De hierboven weergegeven uitleg van de Hoge Raad impliceert immers dat het mogelijk is om een beschikking uitvoerbaar bij voorraad te verklaren zonder dat er een overweging aan is gewijd. Wel dient het hof in dat geval, zoals overwogen in 3.3. te beslissen op het verzoek van de vader tot schorsing met inachtneming van het hiervoor onder (i) tot en met (iii) vermelde.
3.6
De vader stelt belang te hebben bij schorsing omdat, zolang het gezag niet is beëindigd, er een plicht is om te werken aan thuisplaatsing. Daarom zal er, indien door schorsing het gezag voortduurt en daarmee ook de plicht van de GI om te werken aan thuisplaatsing, zonder dat de uitspraak in de hoofdprocedure moet worden afgewacht direct een nieuw onderzoek kunnen plaatsvinden naar de mogelijkheden van de vader om de dagelijkse verzorging en opvoeding van de kinderen op zich te nemen.

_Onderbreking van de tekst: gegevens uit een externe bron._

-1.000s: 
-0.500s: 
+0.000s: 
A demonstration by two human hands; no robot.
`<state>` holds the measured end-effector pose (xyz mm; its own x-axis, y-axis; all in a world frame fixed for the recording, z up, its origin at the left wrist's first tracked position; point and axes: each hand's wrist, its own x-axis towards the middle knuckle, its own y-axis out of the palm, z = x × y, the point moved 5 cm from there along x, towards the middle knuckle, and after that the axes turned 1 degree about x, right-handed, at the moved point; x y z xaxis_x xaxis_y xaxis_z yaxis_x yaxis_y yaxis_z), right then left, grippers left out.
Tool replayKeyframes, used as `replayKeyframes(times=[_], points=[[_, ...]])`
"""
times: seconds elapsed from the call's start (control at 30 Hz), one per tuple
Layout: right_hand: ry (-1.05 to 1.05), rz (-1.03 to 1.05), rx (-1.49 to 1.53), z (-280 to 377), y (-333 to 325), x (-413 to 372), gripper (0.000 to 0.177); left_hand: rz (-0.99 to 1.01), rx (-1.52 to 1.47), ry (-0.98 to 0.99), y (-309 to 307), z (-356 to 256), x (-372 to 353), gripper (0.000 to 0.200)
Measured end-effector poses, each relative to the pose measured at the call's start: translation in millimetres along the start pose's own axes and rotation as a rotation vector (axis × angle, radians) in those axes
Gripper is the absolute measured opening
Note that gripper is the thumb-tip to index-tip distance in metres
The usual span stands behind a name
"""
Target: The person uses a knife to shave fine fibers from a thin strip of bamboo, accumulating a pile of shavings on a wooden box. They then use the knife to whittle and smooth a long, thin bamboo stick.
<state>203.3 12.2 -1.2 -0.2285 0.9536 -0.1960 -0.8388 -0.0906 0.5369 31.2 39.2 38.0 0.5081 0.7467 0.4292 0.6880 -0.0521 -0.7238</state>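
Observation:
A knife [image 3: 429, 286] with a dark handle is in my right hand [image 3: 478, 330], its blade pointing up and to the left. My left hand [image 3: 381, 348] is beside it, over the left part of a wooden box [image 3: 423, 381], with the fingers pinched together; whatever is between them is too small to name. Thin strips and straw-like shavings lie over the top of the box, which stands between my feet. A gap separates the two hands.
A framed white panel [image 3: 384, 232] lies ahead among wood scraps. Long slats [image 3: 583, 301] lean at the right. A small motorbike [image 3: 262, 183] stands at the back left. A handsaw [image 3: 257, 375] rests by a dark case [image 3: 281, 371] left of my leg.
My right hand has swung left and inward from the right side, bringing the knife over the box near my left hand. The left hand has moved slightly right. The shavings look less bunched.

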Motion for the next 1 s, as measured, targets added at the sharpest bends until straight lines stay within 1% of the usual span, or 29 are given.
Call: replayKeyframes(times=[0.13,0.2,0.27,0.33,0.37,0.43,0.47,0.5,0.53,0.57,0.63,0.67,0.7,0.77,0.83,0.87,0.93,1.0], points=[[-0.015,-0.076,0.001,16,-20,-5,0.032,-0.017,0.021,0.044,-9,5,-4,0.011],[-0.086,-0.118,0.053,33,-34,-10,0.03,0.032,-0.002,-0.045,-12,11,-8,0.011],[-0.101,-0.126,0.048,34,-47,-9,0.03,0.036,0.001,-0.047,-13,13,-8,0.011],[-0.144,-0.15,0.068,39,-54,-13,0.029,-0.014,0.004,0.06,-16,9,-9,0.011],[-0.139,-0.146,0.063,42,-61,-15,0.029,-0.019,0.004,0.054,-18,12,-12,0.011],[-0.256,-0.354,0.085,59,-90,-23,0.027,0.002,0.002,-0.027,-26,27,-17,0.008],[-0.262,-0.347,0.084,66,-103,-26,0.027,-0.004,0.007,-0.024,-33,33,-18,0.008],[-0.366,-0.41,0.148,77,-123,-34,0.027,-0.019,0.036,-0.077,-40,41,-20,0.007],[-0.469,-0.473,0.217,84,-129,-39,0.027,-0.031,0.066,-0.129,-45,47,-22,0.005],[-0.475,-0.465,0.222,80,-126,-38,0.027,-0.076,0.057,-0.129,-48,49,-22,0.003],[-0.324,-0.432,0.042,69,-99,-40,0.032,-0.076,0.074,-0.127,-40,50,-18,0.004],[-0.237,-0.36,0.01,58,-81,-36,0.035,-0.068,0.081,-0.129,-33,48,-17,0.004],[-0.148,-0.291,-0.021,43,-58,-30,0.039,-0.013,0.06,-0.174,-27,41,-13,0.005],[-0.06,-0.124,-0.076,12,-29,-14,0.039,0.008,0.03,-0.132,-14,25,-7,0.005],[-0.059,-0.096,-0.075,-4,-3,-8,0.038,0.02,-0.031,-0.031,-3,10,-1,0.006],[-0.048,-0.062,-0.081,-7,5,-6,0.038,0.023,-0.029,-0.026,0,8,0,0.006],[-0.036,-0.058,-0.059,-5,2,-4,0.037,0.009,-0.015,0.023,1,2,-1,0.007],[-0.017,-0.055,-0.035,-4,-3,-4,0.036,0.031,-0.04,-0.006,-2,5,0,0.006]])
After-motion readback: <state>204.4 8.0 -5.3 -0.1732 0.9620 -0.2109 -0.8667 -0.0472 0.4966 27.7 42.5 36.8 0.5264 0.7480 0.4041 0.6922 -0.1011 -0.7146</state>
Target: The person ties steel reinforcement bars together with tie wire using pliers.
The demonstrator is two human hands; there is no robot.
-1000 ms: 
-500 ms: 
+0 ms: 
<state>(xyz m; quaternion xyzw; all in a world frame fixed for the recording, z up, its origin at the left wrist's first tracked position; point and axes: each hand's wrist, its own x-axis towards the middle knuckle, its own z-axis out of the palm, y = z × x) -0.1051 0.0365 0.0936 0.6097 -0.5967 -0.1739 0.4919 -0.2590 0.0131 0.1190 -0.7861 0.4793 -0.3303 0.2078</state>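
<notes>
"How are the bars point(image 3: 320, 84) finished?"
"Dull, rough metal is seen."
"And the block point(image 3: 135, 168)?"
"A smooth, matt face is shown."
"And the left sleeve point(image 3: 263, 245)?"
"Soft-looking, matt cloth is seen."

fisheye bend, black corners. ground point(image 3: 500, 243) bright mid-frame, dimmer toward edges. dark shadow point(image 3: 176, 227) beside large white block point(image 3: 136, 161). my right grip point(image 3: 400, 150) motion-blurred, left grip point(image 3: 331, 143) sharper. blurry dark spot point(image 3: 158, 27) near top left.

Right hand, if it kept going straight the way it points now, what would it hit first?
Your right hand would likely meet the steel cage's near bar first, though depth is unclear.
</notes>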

De vader wenst dan ook schorsing met het oog op dit door hem gewenste onderzoek. Dit zou volgens hem kunnen plaatsvinden zonder de kinderen te belasten. De vader voert daarbij aan dat het door de raad uitgevoerde onderzoek naar de noodzaak van gezagsbeëindiging onzorgvuldig, te beperkt en onvolledig is uitgevoerd.
3.7
Het hof stelt vast dat het belang dat de vader bij de schorsing stelt, niet opgaat. Het door de vader met de onderhavige procedure beoogde doel, te weten dat er zonder tijdverlies een onderzoek zal plaatsvinden naar de mogelijkheden van de vader om de dagelijkse verzorging en opvoeding van de kinderen op zich te nemen, wordt namelijk niet met een schorsing bereikt, nu het één niet direct door het ander zal worden bewerkstelligd. Met toewijzing van het verzoek van de vader wordt immers nog geen opdracht aan de GI of de raad verstrekt. De onderhavige schorsingsprocedure leent zich daar ook niet voor. Voorts geldt dat zowel de GI als de raad heeft aangegeven niet achter een dergelijk onderzoek te staan, nu zij zich op het standpunt stellen dat de aanvaardbare termijn voor deze kinderen is verstreken, waardoor een nader onderzoek niet in het belang van de kinderen is. Zij zullen derhalve -zo begrijpt het hof- niet uit zichzelf het door de vader gewenste onderzoek starten.
3.8
Ook voor het overige is er naar het oordeel van het hof door de vader geen belang gesteld dat maakt dat de tenuitvoerlegging van de beschikkingen waartegen is opgekomen in afwachting van de beslissing in de bodemzaak dient te worden geschorst. Daarbij neemt het hof in aanmerking dat beide kinderen een zeer belaste voorgeschiedenis hebben. [de minderjarige1] en [de minderjarige2] zijn in de thuissituatie bij de ouders geconfronteerd met geweld, spanningen en een in emotioneel opzicht niet beschikbare moeder, vanwege haar persoonlijke problematiek en middelengebruik. Bij [de minderjarige2] staan hechtingsproblematiek, trauma en de uitwerking daarvan op zijn gedrag op de voorgrond. [de minderjarige1] is geboren met ontwenningsverschijnselen. [de minderjarige1] en [de minderjarige2] wonen sinds eind 2014 in de huidige pleeggezinnen. Voor deze kinderen, met deze achtergrond en beschadigingen, is het naar het oordeel van het hof nu van groot belang dat de huidige stabiele situatie niet wordt verstoord.

4.De beslissing

Het hof:
in beide zaken
wijst de verzoeken af.
Deze beschikking is gegeven door mrs. E.B.E.M. Rikaart-Gerard, I.M. Dölle
en S. Rezel, bijgestaan door mr. M. Marsnerova als griffier, en is op 27 februari 2018 uitgesproken in het openbaar in tegenwoordigheid van de griffier.